Take care of major problems: First things first, “fix any maintenance issues that might prevent a future buyer from getting financing,” says Amine Aghzafi, managing partner and real estate agent with the Sheehan Agency, in Jupiter, FL.
If your roof, water heater, or plumbing are ancient, consider replacing those items before they cause issues at inspection time.
Not sure of your home’s problem areas? “Consider having a presale inspection before putting the house on the market,” says Aghzafi. “This will bring to light any major points that need addressing and help prioritize costs if your budget is limited.”
Go for truly easy DIY upgrades: Swap out old light fixtures, switch out new handles on your kitchen cabinets, and paint the trim in your home to instantly improve the contrast with the current paint. These are all “inexpensive upgrades that add significant value to your home and will cost a fraction of a full or partial remodel,” Cianciulli says.
Stage your home: Home stagers systematically pack up your personal items, clear out your clutter, and rearrange (or remove) furniture to optimize your home’s flow. Then they bring in their own gorgeous furniture and accessories.
“The proper furnishings showcase the home’s best features, while drawing attention away from any negatives,” says O’Connor. “It creates a mood for the buyer.”

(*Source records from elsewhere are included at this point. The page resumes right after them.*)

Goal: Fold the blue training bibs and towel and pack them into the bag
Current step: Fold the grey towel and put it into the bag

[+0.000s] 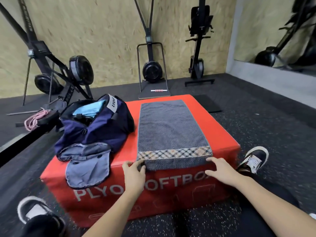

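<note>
A grey-blue towel [168, 127] with a plaid band lies flat and lengthwise on the red soft plyo box [220, 134]. Its near end hangs over the front edge. My left hand [134, 173] pinches the towel's near left corner. At the near right corner my right hand [220, 168] grips the hem. A navy bag [95, 134] stands open on the box's left side, its flap hanging toward me. Light blue bibs [89, 109] show inside the bag's opening.
Black rubber flooring surrounds the box. Rowing machines [56, 72] and a ski trainer [152, 69] stand along the wooden wall. A pink rope [35, 119] lies on the floor at left. My shoes [253, 159] rest on either side of the box.
</note>
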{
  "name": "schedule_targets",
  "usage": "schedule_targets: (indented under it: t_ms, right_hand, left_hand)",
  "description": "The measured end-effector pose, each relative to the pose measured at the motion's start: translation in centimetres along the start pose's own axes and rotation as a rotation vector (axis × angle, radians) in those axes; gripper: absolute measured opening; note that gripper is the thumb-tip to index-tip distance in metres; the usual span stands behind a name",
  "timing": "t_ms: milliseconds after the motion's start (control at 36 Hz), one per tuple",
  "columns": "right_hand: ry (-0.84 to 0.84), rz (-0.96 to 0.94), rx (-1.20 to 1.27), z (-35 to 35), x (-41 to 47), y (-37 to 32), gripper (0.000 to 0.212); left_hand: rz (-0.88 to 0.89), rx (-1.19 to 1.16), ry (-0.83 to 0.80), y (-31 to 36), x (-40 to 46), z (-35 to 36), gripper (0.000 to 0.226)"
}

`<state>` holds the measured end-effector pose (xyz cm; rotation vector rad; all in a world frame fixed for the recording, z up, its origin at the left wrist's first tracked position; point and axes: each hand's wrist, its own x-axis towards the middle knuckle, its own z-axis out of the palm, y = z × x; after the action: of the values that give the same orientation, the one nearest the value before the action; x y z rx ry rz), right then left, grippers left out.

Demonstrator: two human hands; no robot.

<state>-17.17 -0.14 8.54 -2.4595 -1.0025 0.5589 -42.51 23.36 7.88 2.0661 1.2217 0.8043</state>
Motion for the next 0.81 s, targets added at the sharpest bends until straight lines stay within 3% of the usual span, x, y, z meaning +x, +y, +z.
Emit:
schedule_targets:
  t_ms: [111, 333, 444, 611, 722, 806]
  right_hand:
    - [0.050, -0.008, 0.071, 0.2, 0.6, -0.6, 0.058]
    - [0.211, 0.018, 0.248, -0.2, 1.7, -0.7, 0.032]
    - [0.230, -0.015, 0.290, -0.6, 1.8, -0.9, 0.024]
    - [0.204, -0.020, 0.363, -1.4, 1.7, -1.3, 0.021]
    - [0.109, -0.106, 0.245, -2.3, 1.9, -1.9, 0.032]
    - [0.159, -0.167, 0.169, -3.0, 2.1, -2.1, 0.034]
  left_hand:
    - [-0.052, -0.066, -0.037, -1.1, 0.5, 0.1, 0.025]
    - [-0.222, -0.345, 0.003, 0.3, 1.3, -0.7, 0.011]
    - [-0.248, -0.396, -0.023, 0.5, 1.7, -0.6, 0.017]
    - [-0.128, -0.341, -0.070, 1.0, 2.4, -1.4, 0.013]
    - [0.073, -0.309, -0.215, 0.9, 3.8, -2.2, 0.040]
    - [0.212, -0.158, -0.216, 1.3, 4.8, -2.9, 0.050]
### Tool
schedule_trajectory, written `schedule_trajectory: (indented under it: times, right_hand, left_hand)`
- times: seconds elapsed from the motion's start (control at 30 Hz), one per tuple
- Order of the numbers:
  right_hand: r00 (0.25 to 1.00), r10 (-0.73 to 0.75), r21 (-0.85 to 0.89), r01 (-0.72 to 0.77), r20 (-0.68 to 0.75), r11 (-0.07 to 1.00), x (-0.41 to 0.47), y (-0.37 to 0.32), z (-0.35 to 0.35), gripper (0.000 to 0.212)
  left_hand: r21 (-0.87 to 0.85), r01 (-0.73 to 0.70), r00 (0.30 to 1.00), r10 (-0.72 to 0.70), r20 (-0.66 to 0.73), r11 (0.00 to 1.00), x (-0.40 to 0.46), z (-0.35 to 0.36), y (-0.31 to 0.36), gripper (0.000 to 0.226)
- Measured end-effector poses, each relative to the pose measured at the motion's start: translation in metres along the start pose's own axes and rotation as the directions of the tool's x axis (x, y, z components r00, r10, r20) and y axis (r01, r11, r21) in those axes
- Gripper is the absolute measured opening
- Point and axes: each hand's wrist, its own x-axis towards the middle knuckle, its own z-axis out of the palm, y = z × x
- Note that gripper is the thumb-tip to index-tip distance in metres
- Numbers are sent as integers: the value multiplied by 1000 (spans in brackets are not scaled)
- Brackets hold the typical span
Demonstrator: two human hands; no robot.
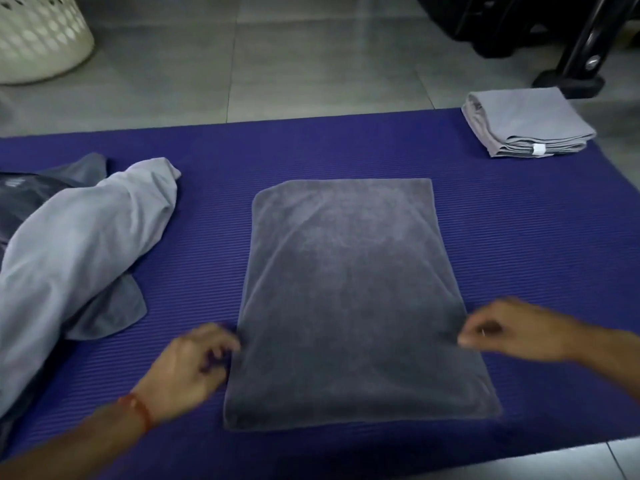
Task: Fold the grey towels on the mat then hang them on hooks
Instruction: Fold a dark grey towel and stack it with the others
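The left hand (pixel 188 370) is at the left long edge of the dark grey towel (pixel 353 306). Its fingers (pixel 221 344) are curled, and the tips seem to pinch the edge of the towel, but the picture is blurred there and I cannot tell if they really hold it. A red thread bracelet (pixel 140 408) is around the left wrist. The right hand (pixel 509 329) is at the right long edge of the same towel. Its fingers (pixel 471 336) are bent loosely and the tips touch or pinch the edge; the blur hides which one.

The dark grey towel is folded into a long rectangle and lies flat, with soft creases on its surface. It is in the middle of the blue ribbed mat (pixel 519 244), between the two hands, and its near part is level with the fingers on both sides.

At the far right corner of the mat lies a folded light grey towel (pixel 526 123), well apart from the hands. On the left side of the mat is a loose pile of grey towels (pixel 79 244), not folded. A cream laundry basket (pixel 38 36) stands on the tiled floor (pixel 277 64) behind the mat.
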Motion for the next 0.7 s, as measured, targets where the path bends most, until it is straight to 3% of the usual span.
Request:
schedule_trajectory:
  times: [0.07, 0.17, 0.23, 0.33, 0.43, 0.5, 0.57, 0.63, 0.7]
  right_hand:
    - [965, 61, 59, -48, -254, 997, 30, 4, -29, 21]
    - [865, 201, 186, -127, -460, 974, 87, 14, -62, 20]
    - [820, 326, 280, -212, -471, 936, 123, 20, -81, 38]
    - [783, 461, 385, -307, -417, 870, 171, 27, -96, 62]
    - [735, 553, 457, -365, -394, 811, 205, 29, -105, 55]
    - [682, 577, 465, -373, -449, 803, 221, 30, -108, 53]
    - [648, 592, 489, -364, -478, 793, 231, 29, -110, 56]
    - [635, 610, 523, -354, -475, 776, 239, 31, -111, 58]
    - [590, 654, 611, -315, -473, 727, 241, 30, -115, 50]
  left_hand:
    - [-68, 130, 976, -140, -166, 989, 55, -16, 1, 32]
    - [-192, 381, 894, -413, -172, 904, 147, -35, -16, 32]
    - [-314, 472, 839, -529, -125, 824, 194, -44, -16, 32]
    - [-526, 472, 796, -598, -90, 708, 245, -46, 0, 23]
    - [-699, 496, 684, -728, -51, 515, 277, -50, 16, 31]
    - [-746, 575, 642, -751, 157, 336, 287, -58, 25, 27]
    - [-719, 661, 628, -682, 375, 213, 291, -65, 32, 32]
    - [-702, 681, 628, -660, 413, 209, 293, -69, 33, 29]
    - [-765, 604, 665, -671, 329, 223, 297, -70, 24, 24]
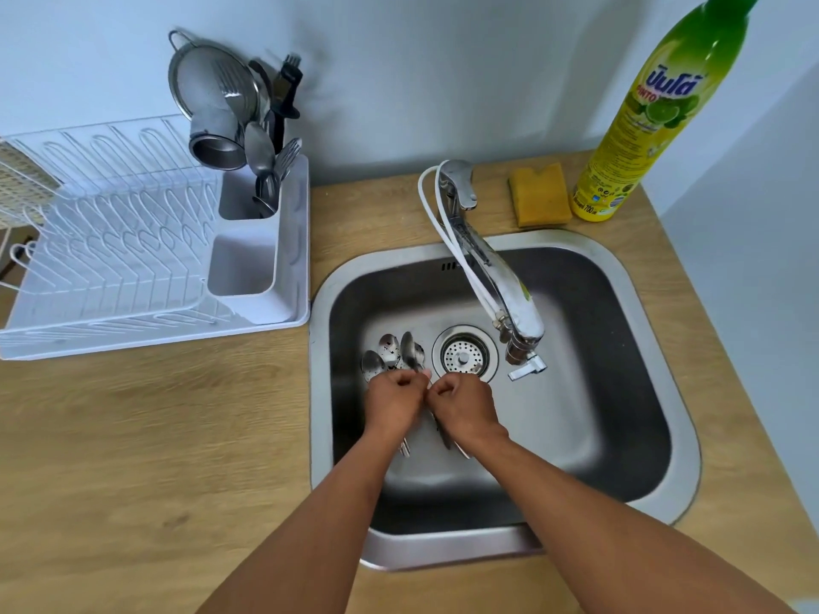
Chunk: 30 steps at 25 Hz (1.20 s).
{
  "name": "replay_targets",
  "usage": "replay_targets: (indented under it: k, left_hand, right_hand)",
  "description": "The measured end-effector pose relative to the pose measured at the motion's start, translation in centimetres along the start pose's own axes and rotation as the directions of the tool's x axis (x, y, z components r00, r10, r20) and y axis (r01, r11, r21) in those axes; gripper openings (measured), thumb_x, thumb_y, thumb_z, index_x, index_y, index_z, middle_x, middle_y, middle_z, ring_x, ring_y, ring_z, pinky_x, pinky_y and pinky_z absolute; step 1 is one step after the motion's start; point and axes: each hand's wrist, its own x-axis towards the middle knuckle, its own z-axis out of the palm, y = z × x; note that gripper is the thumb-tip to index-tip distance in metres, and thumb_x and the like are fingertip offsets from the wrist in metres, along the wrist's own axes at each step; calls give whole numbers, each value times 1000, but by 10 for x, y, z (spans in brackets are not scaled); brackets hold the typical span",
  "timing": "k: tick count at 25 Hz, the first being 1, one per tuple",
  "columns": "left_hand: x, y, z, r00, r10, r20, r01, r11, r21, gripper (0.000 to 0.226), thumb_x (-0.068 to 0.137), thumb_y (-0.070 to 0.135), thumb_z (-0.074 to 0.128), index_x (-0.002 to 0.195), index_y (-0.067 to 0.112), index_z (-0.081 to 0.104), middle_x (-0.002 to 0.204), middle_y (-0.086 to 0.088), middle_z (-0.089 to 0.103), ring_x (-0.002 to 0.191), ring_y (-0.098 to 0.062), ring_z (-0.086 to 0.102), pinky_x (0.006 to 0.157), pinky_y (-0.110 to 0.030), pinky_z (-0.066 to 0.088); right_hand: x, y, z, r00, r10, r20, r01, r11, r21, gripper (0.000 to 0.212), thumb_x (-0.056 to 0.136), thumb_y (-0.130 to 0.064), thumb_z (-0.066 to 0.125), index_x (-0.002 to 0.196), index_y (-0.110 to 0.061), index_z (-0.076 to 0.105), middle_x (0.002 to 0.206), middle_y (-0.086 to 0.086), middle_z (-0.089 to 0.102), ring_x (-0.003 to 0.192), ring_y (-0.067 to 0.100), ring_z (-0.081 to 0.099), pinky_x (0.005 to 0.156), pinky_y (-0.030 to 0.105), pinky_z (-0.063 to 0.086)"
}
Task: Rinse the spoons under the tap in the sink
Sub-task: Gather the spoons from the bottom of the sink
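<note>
Several steel spoons with dark specks on their bowls lie fanned out in the steel sink, left of the drain strainer. My left hand is closed around their handles, whose ends stick out below my wrist. My right hand sits right beside it, fingers curled on more handles. The chrome tap reaches over the basin to the right of the drain. No water stream is visible.
A white dish rack stands on the wooden counter to the left; its cutlery holder holds utensils and a strainer. A yellow sponge and a green-yellow dish soap bottle stand behind the sink.
</note>
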Motion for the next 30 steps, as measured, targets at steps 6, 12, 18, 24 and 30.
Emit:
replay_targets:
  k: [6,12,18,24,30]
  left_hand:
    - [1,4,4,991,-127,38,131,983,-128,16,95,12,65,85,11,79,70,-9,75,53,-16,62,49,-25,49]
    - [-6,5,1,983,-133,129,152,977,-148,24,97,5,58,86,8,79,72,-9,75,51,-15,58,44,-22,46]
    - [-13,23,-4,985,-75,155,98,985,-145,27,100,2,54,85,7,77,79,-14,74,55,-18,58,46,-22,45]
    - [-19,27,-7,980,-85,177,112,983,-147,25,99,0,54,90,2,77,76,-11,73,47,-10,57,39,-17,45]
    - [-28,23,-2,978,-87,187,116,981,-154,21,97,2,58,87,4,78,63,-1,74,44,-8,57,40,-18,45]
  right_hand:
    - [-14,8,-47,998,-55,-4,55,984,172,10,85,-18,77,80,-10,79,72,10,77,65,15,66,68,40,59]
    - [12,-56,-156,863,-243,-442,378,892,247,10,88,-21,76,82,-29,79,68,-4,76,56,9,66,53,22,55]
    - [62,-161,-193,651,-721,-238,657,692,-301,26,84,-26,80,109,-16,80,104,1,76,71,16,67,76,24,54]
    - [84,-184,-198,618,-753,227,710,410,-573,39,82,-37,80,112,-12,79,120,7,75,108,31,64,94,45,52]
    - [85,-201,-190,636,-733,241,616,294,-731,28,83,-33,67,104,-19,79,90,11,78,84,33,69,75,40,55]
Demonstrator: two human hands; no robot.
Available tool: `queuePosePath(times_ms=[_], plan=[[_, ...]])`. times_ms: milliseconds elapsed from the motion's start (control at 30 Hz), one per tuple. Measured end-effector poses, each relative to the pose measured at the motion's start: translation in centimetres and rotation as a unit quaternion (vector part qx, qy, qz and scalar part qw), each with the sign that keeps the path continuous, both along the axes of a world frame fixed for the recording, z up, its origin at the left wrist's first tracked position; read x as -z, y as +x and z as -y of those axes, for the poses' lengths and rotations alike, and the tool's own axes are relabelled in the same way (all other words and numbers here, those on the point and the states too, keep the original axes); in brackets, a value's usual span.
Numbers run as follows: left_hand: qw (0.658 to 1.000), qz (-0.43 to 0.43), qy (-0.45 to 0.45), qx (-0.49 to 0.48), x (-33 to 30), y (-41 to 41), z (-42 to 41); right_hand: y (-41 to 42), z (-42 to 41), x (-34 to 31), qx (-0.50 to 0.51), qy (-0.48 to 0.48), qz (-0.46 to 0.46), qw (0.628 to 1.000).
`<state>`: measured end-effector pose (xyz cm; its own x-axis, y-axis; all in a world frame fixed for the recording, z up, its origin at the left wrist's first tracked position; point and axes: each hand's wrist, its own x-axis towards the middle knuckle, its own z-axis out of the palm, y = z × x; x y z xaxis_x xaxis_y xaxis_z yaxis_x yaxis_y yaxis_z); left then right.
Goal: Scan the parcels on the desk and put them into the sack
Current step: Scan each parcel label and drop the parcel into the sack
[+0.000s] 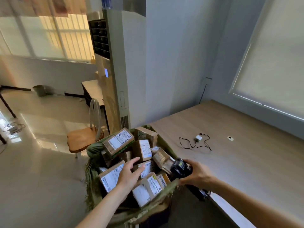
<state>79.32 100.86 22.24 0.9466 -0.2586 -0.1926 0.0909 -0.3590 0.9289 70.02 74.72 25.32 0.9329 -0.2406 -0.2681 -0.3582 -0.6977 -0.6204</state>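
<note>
I can read nothing here. The white labels on the parcels (118, 142) in my sack (93, 171) carry print and barcodes, all too blurred; the scanner (180, 168) screen is illegible too.

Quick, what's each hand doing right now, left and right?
Left hand: open, fingers straight, over the parcels in the sack.
Right hand: gripping the scanner.
</note>
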Motion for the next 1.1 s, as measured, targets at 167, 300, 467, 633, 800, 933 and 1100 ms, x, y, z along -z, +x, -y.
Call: queuePosePath(times_ms=[167,300,467,633,800,933,1100], plan=[[0.995,0.042,-0.028,0.087,-5.1,-2.5,5.9,-6.9,4.7,-5.6,0.069,-0.016,0.010,0.997],[0.985,0.084,-0.032,0.149,-10.3,-6.6,13.8,-15.5,10.0,-11.0,0.161,-0.039,0.043,0.985],[0.957,0.121,-0.074,0.253,-15.7,-16.1,25.7,-29.9,17.3,-15.9,0.275,-0.081,0.061,0.956],[0.920,0.120,-0.100,0.360,-18.6,-30.1,38.2,-47.6,23.7,-19.3,0.385,-0.115,0.057,0.914],[0.867,0.120,-0.116,0.469,-18.5,-46.9,49.1,-66.2,28.5,-20.4,0.489,-0.132,0.030,0.862],[0.813,0.129,-0.120,0.555,-18.2,-59.5,56.0,-79.5,30.7,-20.7,0.573,-0.144,0.008,0.807],[0.761,0.122,-0.117,0.626,-18.2,-72.2,62.8,-91.4,32.9,-19.8,0.650,-0.139,0.002,0.747]])
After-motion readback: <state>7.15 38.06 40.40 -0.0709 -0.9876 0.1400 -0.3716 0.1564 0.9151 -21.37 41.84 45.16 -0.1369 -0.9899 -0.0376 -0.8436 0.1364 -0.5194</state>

A staged home will also shine in the online listing, which is crucial.
“Buyers today are getting that big first impression of a property long before they physically see it,” says O’Connor.
Choose a price buyers can live with: “Price your home in a way that allows buyers to accommodate making personal choices,” says Poulos. “Some buyers really want to put their own stamp on their new home.”
Don’t think of this strategy as “giving up.” After all, the faster your home sells, the more money you’ll save in the end.